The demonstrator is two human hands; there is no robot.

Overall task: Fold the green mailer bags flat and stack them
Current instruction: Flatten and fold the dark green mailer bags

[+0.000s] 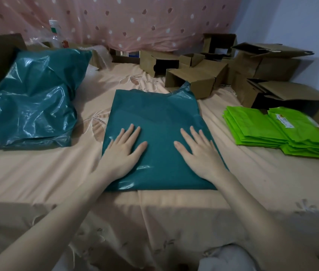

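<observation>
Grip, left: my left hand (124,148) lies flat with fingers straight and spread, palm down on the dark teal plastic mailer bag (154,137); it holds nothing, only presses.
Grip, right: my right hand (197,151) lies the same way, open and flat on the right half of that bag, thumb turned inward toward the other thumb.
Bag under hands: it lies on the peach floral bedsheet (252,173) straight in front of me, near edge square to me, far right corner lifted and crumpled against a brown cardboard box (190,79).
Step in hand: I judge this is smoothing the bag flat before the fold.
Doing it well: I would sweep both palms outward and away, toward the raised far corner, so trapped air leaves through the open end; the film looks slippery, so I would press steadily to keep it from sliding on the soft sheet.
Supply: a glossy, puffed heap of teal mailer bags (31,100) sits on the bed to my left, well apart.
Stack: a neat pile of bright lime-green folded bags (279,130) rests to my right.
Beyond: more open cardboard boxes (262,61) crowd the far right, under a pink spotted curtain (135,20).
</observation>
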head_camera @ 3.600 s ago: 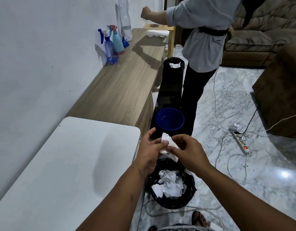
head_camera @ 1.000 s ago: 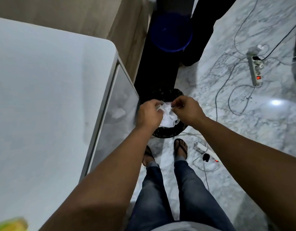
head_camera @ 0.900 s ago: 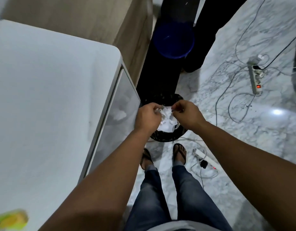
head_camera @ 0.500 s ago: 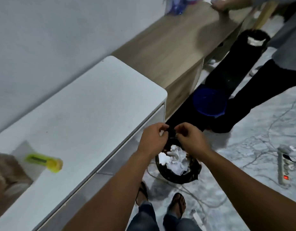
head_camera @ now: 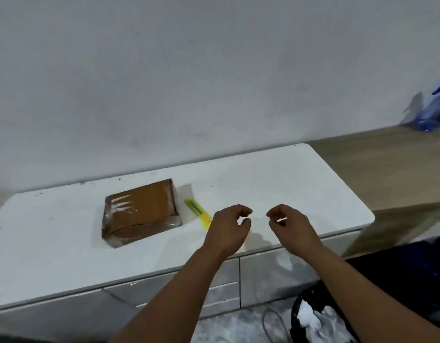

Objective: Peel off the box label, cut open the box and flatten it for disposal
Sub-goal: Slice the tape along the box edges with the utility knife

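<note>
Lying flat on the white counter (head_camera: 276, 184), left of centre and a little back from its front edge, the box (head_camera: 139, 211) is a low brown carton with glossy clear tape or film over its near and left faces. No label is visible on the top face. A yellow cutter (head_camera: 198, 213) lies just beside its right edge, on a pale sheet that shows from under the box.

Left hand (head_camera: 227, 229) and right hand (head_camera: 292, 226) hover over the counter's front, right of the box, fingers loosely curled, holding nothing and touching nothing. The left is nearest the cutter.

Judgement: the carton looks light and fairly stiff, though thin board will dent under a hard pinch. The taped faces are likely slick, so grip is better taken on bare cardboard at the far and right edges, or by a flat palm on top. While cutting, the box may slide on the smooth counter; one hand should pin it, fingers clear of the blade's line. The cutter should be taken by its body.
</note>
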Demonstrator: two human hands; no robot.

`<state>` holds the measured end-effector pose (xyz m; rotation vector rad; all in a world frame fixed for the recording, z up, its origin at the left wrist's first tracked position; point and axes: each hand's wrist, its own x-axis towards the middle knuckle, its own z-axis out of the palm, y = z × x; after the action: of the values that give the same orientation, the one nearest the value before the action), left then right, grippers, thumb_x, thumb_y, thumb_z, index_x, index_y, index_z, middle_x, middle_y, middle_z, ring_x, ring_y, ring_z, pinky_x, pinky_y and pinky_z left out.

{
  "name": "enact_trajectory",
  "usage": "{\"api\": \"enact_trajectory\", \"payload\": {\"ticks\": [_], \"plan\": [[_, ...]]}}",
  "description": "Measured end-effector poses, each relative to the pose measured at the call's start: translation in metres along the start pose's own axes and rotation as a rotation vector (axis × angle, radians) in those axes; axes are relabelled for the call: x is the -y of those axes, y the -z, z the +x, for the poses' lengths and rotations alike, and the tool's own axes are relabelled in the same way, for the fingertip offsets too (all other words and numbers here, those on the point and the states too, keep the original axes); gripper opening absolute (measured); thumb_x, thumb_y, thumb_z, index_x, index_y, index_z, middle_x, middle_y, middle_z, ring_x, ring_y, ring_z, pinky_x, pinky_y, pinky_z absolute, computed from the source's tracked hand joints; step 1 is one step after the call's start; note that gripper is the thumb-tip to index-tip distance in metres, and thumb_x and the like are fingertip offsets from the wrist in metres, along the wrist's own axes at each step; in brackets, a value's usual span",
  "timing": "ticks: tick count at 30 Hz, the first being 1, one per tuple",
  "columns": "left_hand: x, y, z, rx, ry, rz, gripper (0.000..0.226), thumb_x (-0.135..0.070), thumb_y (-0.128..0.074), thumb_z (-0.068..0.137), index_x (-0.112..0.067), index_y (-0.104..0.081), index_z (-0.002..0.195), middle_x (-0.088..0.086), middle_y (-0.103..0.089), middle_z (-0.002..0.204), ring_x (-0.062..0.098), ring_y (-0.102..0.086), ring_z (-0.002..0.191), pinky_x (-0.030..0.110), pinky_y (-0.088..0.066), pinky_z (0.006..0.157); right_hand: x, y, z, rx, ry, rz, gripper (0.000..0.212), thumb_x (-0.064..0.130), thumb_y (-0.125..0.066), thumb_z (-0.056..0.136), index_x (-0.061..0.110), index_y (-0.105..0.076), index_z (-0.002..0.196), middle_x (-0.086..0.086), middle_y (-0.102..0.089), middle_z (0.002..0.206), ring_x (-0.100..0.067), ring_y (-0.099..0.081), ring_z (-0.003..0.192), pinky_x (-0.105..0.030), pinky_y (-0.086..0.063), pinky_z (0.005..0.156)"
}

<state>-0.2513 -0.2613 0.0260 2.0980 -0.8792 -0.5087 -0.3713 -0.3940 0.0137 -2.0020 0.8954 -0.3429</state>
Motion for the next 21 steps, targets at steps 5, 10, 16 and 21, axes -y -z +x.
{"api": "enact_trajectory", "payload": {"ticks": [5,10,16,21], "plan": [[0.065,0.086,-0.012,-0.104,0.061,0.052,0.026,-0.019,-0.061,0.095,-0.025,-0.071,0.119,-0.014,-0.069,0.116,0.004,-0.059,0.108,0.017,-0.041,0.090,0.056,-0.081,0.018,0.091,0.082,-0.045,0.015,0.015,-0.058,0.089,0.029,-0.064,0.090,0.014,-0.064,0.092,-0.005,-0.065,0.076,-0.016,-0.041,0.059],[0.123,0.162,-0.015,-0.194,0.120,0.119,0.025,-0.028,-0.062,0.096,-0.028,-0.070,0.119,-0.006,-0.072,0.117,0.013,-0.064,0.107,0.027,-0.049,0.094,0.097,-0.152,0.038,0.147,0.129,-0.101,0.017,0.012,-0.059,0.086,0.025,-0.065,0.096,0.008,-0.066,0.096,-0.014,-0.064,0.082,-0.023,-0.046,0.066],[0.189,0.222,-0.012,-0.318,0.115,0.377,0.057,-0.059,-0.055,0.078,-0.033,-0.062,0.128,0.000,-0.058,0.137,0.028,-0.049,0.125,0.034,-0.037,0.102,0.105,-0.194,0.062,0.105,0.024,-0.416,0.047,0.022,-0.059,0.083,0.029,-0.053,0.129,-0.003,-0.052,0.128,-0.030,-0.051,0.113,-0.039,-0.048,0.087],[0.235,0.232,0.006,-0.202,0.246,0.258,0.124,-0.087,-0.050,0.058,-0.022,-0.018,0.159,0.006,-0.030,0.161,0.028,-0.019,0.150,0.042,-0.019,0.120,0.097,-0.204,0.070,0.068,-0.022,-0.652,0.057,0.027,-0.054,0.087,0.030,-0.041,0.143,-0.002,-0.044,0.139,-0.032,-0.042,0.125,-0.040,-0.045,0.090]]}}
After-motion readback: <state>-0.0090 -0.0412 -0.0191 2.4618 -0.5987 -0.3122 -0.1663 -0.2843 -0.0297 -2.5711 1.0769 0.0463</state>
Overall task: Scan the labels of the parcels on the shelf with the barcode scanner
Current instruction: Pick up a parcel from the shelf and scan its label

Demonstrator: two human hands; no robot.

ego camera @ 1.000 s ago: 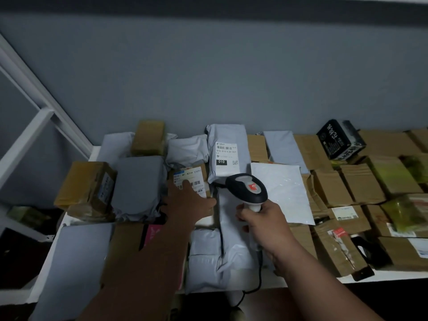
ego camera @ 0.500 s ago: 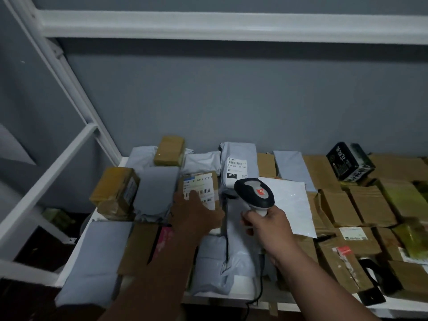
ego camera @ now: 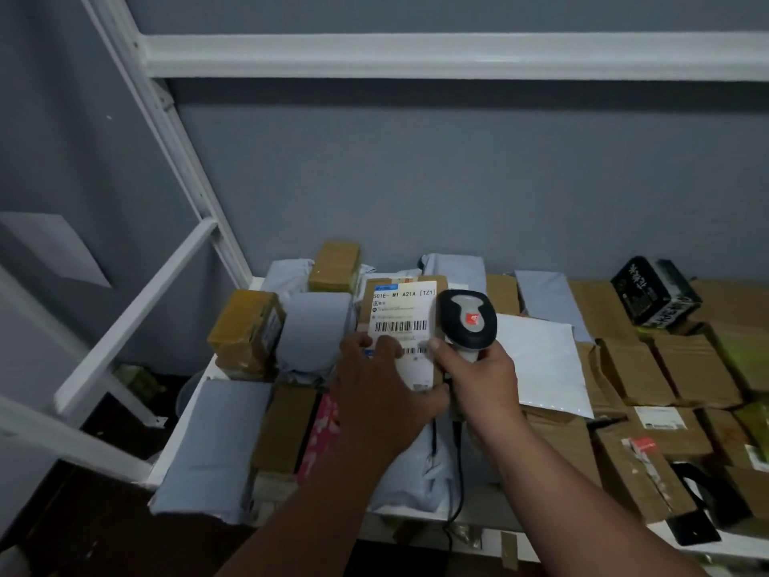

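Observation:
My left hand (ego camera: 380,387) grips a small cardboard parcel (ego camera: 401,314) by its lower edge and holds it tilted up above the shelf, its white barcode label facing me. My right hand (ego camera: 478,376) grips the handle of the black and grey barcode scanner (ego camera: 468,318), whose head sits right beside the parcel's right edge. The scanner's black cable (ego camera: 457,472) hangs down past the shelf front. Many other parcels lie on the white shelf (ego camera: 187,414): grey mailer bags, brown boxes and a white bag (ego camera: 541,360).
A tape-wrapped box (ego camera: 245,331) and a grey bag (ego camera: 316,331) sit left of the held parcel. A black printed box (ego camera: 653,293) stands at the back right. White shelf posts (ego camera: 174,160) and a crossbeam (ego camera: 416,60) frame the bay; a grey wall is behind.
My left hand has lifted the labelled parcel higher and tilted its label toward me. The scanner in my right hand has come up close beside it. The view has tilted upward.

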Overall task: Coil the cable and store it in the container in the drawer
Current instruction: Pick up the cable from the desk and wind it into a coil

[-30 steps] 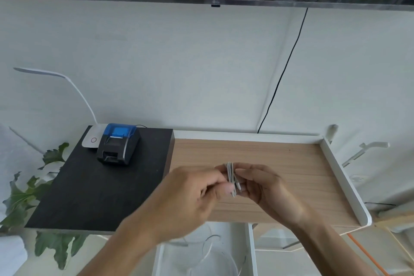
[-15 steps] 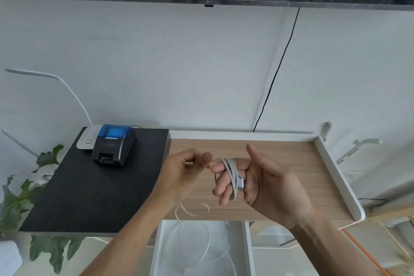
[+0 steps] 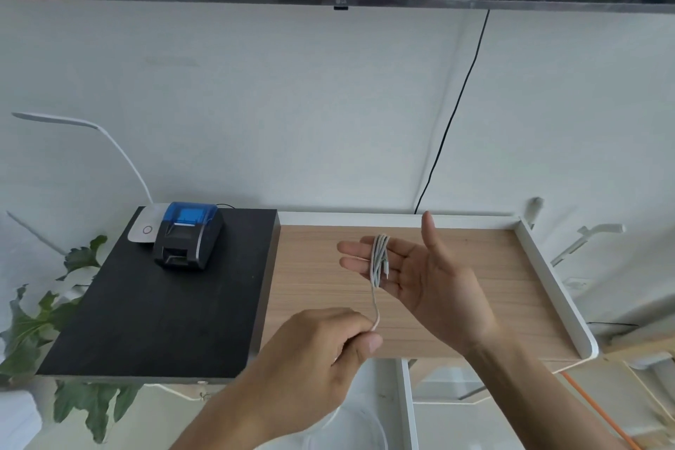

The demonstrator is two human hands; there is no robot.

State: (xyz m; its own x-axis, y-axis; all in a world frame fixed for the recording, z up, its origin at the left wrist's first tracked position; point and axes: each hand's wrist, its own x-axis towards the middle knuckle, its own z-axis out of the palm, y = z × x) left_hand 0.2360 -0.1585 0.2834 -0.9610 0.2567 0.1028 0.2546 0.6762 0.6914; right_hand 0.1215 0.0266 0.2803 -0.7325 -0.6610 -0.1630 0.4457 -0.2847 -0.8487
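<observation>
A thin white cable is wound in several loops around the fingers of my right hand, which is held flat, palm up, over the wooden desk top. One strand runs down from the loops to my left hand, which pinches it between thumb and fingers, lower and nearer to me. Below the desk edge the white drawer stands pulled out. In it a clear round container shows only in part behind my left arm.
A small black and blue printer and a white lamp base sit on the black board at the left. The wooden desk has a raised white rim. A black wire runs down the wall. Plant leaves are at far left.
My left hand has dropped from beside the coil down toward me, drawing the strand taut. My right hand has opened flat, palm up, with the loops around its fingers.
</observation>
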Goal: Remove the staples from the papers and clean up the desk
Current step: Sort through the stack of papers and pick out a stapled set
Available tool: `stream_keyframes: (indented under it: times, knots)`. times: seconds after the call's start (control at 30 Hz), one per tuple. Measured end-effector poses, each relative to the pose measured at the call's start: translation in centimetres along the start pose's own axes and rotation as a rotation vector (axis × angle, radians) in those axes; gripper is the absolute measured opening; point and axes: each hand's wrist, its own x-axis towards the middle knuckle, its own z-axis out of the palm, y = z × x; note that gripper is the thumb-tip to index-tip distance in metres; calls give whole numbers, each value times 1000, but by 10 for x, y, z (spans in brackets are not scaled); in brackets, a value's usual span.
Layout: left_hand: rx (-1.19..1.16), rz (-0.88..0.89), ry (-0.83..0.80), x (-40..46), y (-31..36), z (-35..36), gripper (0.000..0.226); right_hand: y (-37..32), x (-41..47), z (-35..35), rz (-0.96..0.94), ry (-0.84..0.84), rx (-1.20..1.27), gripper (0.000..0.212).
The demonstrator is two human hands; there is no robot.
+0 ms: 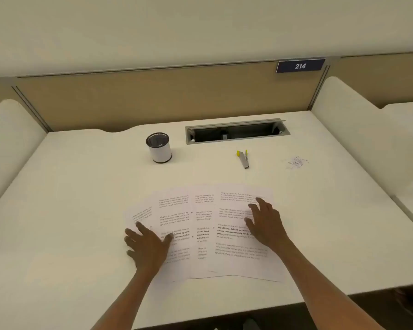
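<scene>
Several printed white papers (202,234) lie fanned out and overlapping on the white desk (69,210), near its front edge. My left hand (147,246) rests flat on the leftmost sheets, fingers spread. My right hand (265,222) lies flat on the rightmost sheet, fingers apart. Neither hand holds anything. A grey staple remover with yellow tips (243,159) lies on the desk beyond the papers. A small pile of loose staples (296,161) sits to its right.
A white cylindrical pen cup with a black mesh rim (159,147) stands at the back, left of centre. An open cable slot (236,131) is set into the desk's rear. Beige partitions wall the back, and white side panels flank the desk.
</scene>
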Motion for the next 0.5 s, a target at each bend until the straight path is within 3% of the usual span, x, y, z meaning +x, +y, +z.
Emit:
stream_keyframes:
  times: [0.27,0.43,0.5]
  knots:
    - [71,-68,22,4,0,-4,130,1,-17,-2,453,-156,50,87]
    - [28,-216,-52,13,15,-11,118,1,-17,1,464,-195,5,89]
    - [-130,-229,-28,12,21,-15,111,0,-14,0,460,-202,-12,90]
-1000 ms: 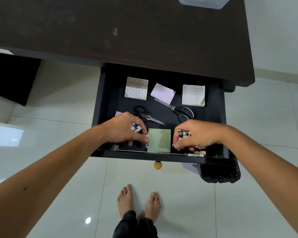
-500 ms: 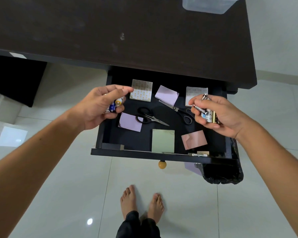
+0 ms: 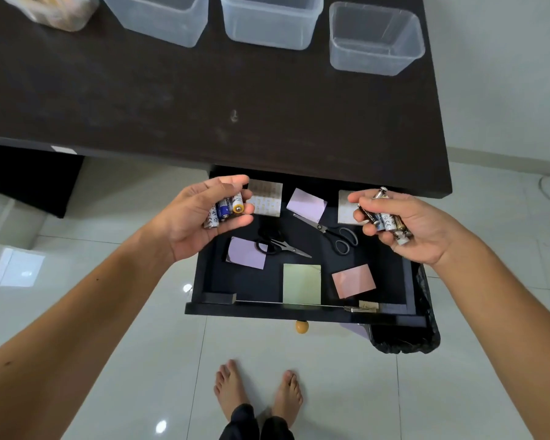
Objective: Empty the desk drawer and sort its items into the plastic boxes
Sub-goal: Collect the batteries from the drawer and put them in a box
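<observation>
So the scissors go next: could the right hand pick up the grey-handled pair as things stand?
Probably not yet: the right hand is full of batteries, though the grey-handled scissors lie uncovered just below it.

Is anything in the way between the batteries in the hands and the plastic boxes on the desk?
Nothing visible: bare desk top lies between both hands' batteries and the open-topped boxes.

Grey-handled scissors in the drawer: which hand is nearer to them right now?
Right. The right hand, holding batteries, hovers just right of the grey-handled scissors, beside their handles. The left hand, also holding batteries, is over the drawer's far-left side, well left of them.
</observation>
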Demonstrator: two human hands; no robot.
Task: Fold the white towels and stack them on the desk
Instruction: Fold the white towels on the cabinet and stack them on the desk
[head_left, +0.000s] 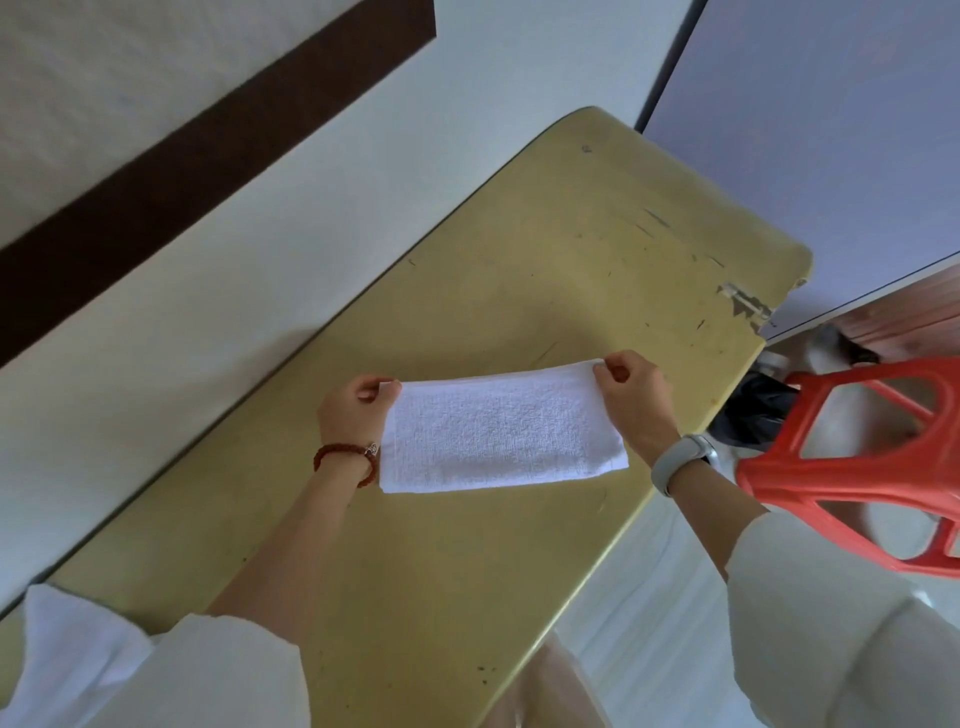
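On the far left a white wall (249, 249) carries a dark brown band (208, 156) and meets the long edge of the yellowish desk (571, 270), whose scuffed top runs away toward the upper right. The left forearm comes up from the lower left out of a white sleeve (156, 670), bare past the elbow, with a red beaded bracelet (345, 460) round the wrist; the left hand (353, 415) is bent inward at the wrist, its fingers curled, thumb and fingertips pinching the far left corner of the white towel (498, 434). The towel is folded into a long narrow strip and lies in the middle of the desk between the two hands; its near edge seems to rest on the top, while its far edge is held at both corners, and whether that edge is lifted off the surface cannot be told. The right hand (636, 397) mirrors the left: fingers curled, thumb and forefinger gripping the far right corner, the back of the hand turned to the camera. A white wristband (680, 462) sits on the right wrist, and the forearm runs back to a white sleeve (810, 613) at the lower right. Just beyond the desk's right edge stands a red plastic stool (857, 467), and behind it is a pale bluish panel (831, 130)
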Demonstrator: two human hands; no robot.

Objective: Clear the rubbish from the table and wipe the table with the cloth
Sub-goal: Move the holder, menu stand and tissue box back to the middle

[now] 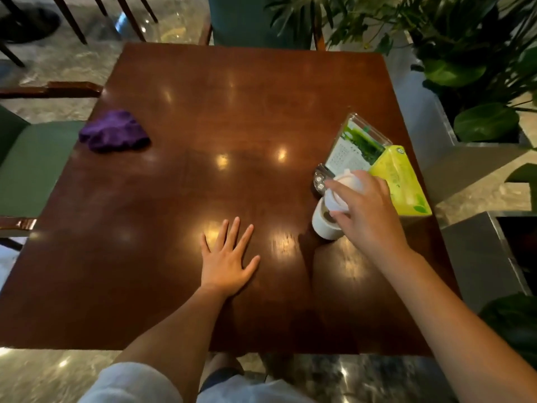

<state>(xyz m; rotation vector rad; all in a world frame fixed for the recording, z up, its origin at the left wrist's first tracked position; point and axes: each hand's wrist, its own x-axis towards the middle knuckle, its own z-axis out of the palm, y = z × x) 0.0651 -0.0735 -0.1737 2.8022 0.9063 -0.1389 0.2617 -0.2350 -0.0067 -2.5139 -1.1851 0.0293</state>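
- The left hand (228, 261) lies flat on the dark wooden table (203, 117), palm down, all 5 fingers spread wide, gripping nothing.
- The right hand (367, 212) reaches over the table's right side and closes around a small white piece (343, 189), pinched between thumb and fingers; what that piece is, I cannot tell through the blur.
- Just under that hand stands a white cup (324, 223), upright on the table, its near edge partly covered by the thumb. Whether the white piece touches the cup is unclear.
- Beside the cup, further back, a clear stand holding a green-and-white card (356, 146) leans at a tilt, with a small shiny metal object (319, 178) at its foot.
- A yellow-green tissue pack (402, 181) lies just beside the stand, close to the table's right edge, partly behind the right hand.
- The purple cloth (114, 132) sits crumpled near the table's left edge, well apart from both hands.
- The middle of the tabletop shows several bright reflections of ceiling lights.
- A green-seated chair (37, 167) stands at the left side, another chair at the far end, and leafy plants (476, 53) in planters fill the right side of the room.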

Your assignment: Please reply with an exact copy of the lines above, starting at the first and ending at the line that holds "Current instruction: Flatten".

Answer to this exercise:
The demonstrator is two human hands; there is no robot.

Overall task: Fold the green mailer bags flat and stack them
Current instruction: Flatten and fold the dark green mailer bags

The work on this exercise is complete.